Could you copy every line of the data that contains the word "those"?

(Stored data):

==========

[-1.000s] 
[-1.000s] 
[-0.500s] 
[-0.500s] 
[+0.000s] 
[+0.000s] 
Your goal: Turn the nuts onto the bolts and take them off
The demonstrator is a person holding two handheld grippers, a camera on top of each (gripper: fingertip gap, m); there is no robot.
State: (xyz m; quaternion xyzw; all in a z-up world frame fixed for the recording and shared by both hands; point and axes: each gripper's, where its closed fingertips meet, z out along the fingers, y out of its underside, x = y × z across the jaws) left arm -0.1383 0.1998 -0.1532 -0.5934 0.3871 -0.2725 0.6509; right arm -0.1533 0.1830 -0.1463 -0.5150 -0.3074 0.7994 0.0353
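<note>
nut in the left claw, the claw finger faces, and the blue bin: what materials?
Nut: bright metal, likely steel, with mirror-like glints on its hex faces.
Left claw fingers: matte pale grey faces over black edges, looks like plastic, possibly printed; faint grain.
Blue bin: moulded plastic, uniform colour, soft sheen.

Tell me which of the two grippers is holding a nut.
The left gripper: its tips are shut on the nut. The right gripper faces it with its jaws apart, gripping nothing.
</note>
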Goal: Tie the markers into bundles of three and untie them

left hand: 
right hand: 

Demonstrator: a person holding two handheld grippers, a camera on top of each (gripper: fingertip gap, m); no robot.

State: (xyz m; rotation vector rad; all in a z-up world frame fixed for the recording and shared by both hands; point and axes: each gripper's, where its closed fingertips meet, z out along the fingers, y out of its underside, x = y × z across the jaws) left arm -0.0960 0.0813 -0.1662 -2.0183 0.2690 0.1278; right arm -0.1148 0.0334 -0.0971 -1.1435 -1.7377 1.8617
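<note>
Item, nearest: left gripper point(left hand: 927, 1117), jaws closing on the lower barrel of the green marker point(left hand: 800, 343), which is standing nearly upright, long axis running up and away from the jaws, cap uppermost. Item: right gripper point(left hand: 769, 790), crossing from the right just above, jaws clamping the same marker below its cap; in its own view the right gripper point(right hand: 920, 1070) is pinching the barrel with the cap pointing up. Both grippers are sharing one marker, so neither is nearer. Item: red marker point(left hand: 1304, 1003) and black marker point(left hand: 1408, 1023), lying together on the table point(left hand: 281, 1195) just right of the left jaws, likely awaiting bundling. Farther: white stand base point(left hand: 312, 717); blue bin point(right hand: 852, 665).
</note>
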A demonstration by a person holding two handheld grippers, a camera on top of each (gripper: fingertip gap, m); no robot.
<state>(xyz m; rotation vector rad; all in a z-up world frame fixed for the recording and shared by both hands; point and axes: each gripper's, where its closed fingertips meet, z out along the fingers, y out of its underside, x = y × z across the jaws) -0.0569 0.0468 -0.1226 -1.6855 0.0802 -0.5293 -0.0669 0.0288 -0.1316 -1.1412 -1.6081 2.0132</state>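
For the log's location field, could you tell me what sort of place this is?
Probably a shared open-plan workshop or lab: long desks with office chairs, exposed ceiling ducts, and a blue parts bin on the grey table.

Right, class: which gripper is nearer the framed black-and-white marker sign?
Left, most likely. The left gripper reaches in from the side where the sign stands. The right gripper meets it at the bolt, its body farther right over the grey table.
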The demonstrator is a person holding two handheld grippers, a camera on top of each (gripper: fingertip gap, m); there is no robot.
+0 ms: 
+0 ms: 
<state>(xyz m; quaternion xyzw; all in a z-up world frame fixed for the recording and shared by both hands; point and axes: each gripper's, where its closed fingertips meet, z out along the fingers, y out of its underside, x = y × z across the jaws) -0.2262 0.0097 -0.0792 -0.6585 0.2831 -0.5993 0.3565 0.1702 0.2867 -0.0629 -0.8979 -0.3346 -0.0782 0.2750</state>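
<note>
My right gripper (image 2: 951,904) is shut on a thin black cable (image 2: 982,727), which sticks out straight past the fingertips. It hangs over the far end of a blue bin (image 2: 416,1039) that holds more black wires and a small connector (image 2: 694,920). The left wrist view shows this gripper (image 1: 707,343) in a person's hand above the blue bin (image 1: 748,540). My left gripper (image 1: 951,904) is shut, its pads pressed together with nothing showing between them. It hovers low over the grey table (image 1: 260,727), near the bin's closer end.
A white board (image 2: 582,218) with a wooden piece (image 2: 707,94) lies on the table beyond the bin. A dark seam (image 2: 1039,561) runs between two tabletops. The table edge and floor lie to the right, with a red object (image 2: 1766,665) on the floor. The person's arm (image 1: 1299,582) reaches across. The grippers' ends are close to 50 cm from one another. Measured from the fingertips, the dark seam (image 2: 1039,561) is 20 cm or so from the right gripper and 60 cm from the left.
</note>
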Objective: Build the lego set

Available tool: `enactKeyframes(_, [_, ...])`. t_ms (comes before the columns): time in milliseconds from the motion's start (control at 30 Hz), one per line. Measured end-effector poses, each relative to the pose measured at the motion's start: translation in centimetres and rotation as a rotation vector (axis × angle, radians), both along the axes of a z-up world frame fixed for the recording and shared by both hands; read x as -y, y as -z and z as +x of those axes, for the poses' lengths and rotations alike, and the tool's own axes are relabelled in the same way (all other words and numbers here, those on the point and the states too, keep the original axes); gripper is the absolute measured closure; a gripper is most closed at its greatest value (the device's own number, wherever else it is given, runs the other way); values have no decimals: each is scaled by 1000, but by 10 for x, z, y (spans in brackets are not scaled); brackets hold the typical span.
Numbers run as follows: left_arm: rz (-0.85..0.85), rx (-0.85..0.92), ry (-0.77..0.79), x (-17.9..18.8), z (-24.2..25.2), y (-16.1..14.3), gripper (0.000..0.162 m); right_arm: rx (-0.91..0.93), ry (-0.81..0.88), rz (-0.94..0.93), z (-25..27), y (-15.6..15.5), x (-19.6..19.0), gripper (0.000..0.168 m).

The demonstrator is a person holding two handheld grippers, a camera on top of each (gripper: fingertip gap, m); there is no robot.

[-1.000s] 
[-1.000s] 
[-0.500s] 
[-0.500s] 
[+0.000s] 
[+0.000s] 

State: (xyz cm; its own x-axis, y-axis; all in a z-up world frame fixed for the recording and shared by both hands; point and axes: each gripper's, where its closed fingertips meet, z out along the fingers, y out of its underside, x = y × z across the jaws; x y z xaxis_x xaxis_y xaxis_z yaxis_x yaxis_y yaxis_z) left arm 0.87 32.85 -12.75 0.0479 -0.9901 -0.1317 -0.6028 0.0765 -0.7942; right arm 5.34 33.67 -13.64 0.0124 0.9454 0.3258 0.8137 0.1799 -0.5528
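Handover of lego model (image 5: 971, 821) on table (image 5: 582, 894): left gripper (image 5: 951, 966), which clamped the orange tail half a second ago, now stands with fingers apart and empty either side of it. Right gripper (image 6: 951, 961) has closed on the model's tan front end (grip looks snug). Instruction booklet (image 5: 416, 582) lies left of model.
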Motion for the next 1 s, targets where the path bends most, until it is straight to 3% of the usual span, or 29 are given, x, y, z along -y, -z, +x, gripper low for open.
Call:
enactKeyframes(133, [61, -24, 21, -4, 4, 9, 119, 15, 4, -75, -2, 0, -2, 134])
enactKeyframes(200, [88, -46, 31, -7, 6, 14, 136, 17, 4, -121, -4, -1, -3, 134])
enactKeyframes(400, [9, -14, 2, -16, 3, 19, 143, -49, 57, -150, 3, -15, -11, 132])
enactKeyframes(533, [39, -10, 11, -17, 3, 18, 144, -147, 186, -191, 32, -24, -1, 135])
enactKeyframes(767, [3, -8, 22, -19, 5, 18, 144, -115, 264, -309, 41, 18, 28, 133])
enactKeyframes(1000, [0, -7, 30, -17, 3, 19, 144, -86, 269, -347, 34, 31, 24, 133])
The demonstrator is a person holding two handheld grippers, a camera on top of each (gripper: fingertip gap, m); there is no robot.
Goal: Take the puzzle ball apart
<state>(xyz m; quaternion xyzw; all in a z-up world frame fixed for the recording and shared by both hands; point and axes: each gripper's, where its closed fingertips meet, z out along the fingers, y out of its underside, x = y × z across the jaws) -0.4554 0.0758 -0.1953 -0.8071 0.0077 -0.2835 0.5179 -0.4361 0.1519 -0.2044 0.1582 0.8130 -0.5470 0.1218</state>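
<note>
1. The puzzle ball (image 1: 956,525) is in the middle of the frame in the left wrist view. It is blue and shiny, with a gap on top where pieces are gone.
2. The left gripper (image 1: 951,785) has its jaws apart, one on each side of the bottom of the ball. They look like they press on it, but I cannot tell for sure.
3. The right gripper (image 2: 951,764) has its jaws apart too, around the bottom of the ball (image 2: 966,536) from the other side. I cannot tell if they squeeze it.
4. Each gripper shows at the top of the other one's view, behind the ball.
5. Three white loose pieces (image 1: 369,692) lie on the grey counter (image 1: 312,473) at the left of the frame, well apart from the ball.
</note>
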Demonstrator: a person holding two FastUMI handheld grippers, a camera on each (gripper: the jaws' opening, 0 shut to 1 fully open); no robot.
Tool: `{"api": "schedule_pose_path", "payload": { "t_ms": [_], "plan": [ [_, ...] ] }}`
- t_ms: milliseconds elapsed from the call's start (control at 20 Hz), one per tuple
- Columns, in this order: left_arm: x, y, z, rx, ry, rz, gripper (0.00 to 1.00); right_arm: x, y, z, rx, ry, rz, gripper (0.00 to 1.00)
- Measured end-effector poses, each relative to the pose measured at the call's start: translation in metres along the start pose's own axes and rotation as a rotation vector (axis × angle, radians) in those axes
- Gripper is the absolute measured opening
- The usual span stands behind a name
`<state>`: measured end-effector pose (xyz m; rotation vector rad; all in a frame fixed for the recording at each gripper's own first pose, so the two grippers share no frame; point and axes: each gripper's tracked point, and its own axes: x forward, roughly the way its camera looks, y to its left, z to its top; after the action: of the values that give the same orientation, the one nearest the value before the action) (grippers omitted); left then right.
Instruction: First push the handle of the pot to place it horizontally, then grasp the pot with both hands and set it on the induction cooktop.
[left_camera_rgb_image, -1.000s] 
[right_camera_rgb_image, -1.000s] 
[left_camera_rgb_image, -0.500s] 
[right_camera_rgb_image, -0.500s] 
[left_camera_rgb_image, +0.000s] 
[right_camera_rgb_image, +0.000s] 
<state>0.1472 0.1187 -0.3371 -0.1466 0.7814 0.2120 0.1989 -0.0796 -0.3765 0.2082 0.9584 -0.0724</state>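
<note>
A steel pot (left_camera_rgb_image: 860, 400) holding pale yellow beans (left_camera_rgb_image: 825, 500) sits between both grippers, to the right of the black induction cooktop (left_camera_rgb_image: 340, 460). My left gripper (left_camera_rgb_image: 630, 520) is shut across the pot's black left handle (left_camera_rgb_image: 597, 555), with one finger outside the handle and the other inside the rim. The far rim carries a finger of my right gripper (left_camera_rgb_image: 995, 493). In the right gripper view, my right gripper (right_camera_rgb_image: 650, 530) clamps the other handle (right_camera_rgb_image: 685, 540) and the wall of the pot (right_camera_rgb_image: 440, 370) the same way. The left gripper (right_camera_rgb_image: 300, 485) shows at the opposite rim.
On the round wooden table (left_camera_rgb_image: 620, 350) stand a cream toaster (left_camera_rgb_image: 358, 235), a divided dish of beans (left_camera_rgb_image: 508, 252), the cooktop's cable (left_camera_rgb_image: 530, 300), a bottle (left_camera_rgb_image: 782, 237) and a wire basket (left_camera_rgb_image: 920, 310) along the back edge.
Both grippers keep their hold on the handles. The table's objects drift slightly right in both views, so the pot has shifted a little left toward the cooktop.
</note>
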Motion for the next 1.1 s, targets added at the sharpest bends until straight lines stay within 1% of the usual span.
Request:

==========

(RESPONSE TO THIS TASK):
Available tool: `enactKeyframes(_, [_, ...])`. t_ms (comes before the columns): time in milliseconds from the motion's start (control at 30 Hz), one per line. Measured end-effector poses, each relative to the pose measured at the motion's start: translation in centimetres and rotation as a rotation vector (axis × angle, radians), both along the axes of a z-up world frame fixed for the recording and shared by both hands; read x as -y, y as -z and z as +x of those axes, for the poses' lengths and rotations alike, and the tool's own axes are relabelled in the same way (all other words and numbers here, those on the point and the states too, keep the original axes); gripper is the absolute measured closure; a gripper is most closed at its greatest value (the device's own number, wherever else it is given, runs the other way); values have no decimals: each is scaled by 1000, but by 10 for x, z, y (spans in brackets are not scaled); brackets hold the typical span.
- Measured end-effector poses, each relative to the pose measured at the call's start: translation in metres along the start pose's own axes and rotation as a rotation vector (axis × angle, radians) in those axes

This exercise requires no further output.